• **PROBLEM**
Quote the whole listing word for word, please.

• **SOURCE MATERIAL**
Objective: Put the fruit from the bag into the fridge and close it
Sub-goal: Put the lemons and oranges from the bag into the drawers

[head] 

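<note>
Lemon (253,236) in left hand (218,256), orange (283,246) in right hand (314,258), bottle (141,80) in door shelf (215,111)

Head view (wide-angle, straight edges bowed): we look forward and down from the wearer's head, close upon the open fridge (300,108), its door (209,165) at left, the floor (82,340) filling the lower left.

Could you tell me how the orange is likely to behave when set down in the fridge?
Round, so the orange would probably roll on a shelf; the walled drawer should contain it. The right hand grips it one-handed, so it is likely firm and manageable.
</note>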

• **FINISHED EXERCISE**
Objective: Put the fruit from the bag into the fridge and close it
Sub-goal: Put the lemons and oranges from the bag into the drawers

[head] 

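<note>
Lemon (253,236) in left hand (218,256), orange (283,246) in right hand (314,258), bottle (141,80) in door shelf (215,111)

Head view (wide-angle, straight edges bowed): we look forward and down from the wearer's head, close upon the open fridge (300,108), its door (209,165) at left, the floor (82,340) filling the lower left.

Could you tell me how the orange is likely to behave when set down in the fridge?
Round, so the orange would probably roll on a shelf; the walled drawer should contain it. The right hand grips it one-handed, so it is likely firm and manageable.
</note>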

That concludes the exercise.